What is he best known for?

The fields of study he is best known for:

  • Mathematical analysis
  • Algebra
  • Real number

Combinatorics, Subderivative, Pure mathematics, Discrete mathematics and Convex analysis are his primary areas of study. In his work, Riemann zeta function and Goldbach's conjecture is strongly intertwined with Euler's formula, which is a subfield of Combinatorics. His Subderivative research integrates issues from Convex function, Mathematical analysis, Calculus and Convex set.

His study in Pure mathematics is interdisciplinary in nature, drawing from both Point, Set and Metric. His work carried out in the field of Discrete mathematics brings together such families of science as Regular polygon, Hilbert space and Algebra. His Convex analysis research incorporates elements of Convex combination and Danskin's theorem.

His most cited work include:

  • Two-Point Step Size Gradient Methods (1825 citations)
  • On Projection Algorithms for Solving Convex Feasibility Problems (1413 citations)
  • Convex analysis and nonlinear optimization : theory and examples (751 citations)

What are the main themes of his work throughout his whole career to date?

Jonathan M. Borwein focuses on Pure mathematics, Discrete mathematics, Combinatorics, Mathematical analysis and Banach space. His studies deal with areas such as Convex function, Subderivative and Algebra as well as Pure mathematics. His research in Subderivative tackles topics such as Convex set which are related to areas like Convex analysis and Convex hull.

A large part of his Discrete mathematics studies is devoted to Approximation property. He works mostly in the field of Combinatorics, limiting it down to concerns involving Regular polygon and, occasionally, Applied mathematics. His Banach space study integrates concerns from other disciplines, such as Separable space and Monotone polygon.

He most often published in these fields:

  • Pure mathematics (28.83%)
  • Discrete mathematics (18.58%)
  • Combinatorics (18.44%)

What were the highlights of his more recent work (between 2011-2019)?

  • Discrete mathematics (18.58%)
  • Pure mathematics (28.83%)
  • Combinatorics (18.44%)

In recent papers he was focusing on the following fields of study:

The scientist’s investigation covers issues in Discrete mathematics, Pure mathematics, Combinatorics, Algebra and Regular polygon. His Banach space study in the realm of Discrete mathematics interacts with subjects such as Pseudo-monotone operator. The concepts of his Pure mathematics study are interwoven with issues in Computation and Mathematical analysis.

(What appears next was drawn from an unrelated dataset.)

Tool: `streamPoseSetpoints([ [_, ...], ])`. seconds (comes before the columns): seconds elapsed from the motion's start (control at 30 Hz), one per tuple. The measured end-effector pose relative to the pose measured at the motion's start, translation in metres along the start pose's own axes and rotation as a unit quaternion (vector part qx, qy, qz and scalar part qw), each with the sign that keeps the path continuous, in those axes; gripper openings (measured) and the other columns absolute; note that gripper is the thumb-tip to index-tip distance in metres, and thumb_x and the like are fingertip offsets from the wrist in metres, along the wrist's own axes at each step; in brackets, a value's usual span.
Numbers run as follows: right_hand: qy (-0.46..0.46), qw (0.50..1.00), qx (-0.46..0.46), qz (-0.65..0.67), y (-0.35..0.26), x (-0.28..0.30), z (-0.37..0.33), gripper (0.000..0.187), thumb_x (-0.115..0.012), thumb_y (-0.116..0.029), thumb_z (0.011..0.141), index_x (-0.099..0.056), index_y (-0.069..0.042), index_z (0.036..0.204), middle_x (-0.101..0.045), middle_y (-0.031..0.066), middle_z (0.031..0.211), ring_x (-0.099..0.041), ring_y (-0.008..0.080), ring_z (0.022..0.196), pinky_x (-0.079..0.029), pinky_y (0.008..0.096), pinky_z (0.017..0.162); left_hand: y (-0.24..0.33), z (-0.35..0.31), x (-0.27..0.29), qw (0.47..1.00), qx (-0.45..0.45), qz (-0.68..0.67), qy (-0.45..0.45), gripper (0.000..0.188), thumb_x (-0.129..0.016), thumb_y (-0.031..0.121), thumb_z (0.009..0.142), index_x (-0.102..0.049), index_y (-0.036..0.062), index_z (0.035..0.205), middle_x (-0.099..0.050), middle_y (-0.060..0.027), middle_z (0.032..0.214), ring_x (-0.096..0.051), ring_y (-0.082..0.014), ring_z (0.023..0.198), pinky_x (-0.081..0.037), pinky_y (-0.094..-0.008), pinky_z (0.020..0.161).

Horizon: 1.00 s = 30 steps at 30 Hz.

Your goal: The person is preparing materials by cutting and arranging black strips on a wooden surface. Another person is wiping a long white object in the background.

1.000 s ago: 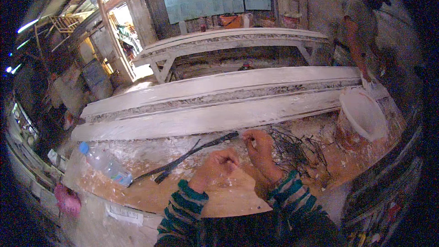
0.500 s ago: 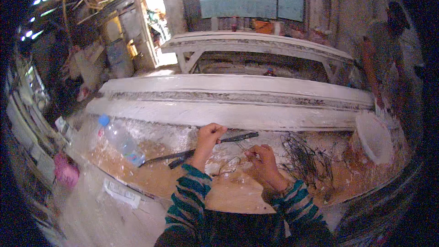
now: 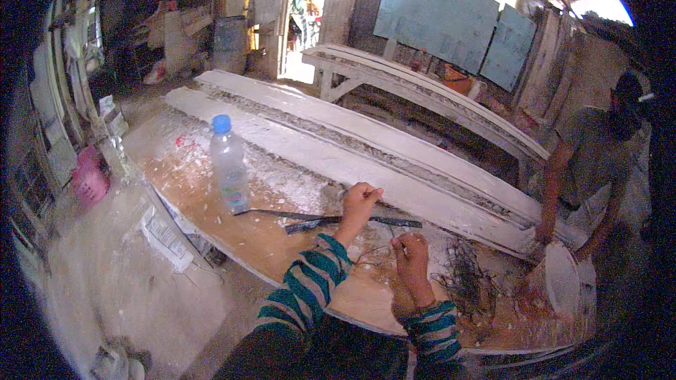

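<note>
My left hand (image 3: 360,205) is closed in a pinch above the board; whatever its fingertips hold is too fine to make out. Lower and to its right, my right hand (image 3: 412,259) pinches a thin wire-like strand (image 3: 392,231) that sticks up toward the left hand. Behind both hands lies a narrow black strip (image 3: 391,222), running left across the board. To the right of my right hand spreads a loose tangle of dark wire-like strands (image 3: 468,274).
A clear bottle with a blue cap (image 3: 229,169) stands on the dusty board (image 3: 260,246) at left. Long white-coated planks (image 3: 338,151) cross behind. At right, a person (image 3: 591,148) leans over a white bucket (image 3: 562,278). A pink bag (image 3: 90,177) sits far left.
The view has tilted and turned, bringing the person and bucket at right more fully into sight. Both my hands stay pinched close together over the board.
</note>
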State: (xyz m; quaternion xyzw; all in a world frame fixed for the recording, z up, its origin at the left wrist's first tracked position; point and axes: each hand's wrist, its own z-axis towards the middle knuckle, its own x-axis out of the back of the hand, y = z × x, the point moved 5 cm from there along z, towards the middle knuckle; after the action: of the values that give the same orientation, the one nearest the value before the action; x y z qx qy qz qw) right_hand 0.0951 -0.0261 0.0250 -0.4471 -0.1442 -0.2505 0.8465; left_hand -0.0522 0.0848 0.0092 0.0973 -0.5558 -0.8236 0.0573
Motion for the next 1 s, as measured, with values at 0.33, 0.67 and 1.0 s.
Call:
streamPoseSetpoints([
  [0.33, -0.031, 0.965, -0.103, 0.239, 0.015, 0.056, -0.049, 0.021, -0.053, -0.023, 0.083, -0.053, -0.006, 0.07, -0.054, 0.0027, 0.069, -0.051, 0.0183, 0.069, -0.041, 0.035, 0.07, 0.041, -0.017, 0.005, 0.963, -0.077, -0.005, -0.258, 0.02, -0.064, 0.023, 0.076, -0.062, 0.0043, 0.081, -0.058, -0.0028, 0.07, -0.05, -0.0082, 0.063, -0.043, -0.0242, 0.058],
  [0.67, 0.134, 0.57, -0.072, 0.808, 0.075, 0.115, -0.079, 0.023, -0.049, -0.032, 0.085, -0.059, -0.016, 0.098, -0.06, -0.0012, 0.083, -0.054, 0.015, 0.075, -0.036, 0.0407, 0.089, 0.001, -0.015, 0.104, 0.89, 0.018, 0.406, -0.209, 0.012, -0.063, 0.018, 0.07, -0.065, 0.0075, 0.076, -0.06, -0.0158, 0.08, -0.058, -0.0316, 0.076, -0.046, -0.0397, 0.068],
  [1.0, 0.111, 0.614, -0.298, 0.722, 0.077, 0.082, -0.083, 0.022, -0.049, -0.031, 0.085, -0.06, -0.011, 0.083, -0.06, 0.002, 0.065, -0.056, 0.0188, 0.061, -0.046, 0.035, 0.069, 0.011, -0.026, 0.078, 0.868, -0.123, 0.442, -0.191, 0.008, -0.061, 0.015, 0.067, -0.065, 0.0093, 0.068, -0.058, -0.014, 0.075, -0.056, -0.0312, 0.076, -0.044, -0.0397, 0.07],
])
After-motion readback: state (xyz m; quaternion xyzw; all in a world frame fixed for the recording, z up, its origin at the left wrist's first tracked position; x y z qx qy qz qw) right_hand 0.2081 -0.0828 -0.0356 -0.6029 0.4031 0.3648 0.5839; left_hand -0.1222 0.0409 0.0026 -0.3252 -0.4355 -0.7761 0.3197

His Combinatorics research is multidisciplinary, incorporating elements of Type and Monotonic function. His Convex analysis research extends to the thematically linked field of Algebra. His Regular polygon research is multidisciplinary, relying on both Intersection, Mathematical optimization, Dykstra's projection algorithm and Applied mathematics.

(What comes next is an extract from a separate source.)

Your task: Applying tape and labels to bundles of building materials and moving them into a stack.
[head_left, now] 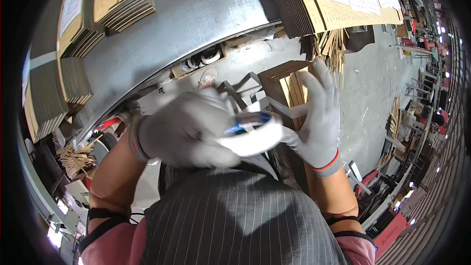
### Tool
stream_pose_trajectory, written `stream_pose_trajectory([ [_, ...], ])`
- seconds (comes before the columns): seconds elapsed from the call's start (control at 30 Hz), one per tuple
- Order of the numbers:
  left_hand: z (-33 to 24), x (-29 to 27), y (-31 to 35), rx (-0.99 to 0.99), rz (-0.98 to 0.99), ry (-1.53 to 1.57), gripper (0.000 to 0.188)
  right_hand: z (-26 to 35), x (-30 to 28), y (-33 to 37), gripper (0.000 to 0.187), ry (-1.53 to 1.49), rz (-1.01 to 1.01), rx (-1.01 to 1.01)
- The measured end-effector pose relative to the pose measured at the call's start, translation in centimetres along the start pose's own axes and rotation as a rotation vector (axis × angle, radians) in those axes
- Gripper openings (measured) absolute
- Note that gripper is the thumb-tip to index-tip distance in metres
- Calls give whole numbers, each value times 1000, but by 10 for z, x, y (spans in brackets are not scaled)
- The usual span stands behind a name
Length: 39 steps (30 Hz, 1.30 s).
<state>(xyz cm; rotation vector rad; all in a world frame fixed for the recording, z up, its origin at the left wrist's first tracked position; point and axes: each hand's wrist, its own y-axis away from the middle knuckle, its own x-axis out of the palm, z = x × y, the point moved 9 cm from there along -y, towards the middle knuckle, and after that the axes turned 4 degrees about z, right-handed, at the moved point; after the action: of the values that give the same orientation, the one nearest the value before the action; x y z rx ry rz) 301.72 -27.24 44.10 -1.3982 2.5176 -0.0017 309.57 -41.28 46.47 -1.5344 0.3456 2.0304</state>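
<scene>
My left hand [184,130], in a grey knit glove and blurred by motion, is wrapped round one side of a white roll of tape [255,140] with a blue inner ring. The roll is held tilted in front of my chest. On its other side is my right hand [319,118], gloved in grey with a red-edged cuff, fingers spread and pointing up. Its thumb side is close to the roll; whether it touches is blurred. A pale strip [284,108] runs between the roll and the right fingers; I cannot tell whether it is tape.
Stacks of flat cardboard [125,2] lie at the left of a metal table [191,0]. Another cardboard pile [338,0] with paper sheets is at the far right. Below sit a box of tape rolls [201,61] and a cardboard bundle [284,81]. Loose strips [76,159] lie lower left.
</scene>
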Motion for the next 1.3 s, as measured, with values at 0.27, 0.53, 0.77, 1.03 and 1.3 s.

Between 2011 and 2019, his most popular works were:

  • High-Precision Computation: Mathematical Physics and Dynamics (103 citations)
  • Pi: A Source Book (98 citations)
  • Recent Results on Douglas---Rachford Methods for Combinatorial Optimization Problems (75 citations)

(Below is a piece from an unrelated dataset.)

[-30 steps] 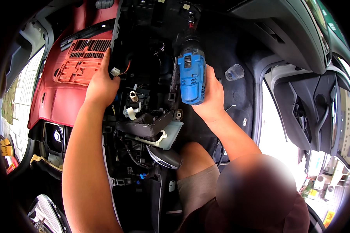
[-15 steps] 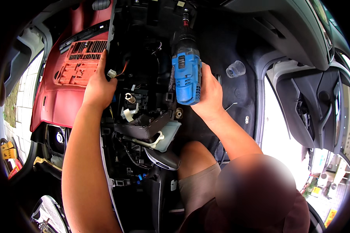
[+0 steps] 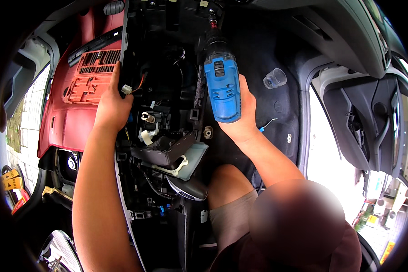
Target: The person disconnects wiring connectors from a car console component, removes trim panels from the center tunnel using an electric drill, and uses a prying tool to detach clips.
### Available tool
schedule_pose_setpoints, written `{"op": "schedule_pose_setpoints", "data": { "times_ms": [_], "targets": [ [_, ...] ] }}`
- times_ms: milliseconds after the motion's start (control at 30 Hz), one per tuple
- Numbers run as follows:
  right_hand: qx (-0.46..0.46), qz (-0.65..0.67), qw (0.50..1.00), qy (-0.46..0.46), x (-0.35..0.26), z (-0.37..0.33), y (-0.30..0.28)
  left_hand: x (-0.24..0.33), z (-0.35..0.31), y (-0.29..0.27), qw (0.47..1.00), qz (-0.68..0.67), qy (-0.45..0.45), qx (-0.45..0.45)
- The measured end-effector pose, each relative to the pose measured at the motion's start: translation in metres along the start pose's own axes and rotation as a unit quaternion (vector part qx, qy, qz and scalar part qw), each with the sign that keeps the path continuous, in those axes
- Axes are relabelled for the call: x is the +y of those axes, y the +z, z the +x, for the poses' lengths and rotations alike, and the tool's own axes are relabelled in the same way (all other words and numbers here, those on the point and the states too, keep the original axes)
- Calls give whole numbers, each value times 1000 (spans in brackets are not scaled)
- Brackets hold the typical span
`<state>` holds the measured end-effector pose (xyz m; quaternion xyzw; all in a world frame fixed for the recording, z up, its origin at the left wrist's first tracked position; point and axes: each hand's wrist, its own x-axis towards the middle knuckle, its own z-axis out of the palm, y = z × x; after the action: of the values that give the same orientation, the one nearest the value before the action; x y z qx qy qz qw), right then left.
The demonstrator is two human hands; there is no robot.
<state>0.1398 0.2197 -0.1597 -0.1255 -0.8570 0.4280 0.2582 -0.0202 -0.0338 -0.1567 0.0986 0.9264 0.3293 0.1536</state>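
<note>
My right hand is closed round the grip of a blue and black cordless drill. The drill points away from me, and its socket bit reaches a fastener at the far edge of the black car floor. Whether the bit turns cannot be seen. My left hand rests at the edge of the red leather seat, its index finger stretched forward and thumb apart; the other fingers are mostly hidden. Close to that thumb is a white wire connector with an orange-red wire. An orange-red bit case lies opened on the seat.
Between my arms is the stripped centre console with loose wiring. A clear plastic cup stands on the floor at right, near a thin blue-ended wire. A door hangs open on the right. My bare knee is below.
The drill's rear has swung a little to the right with my right hand, while its bit stays at the same fastener. My left hand keeps its place; the whole view has shifted slightly.
</note>
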Motion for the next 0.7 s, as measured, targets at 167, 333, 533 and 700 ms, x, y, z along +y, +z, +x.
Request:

In his most recent research, the most cited papers focused on:

  • Mathematical analysis
  • Algebra
  • Real number

His scientific interests lie mostly in Mathematical optimization, Discrete mathematics, Regular polygon, Computation and Overfitting. His specific area of interest is Discrete mathematics, where Jonathan M. Borwein studies Banach space. His work deals with themes such as Fixed point, Theory of computation, Dykstra's projection algorithm and Hilbert space, which intersect with Regular polygon.

His studies deal with areas such as Pure mathematics and Numerical integration, Experimental mathematics, Symbolic computation, Algebra as well as Computation. The Pure mathematics study combines topics in areas such as Fourier analysis and Fourier series. His biological study spans a wide range of topics, including Danskin's theorem and Subderivative.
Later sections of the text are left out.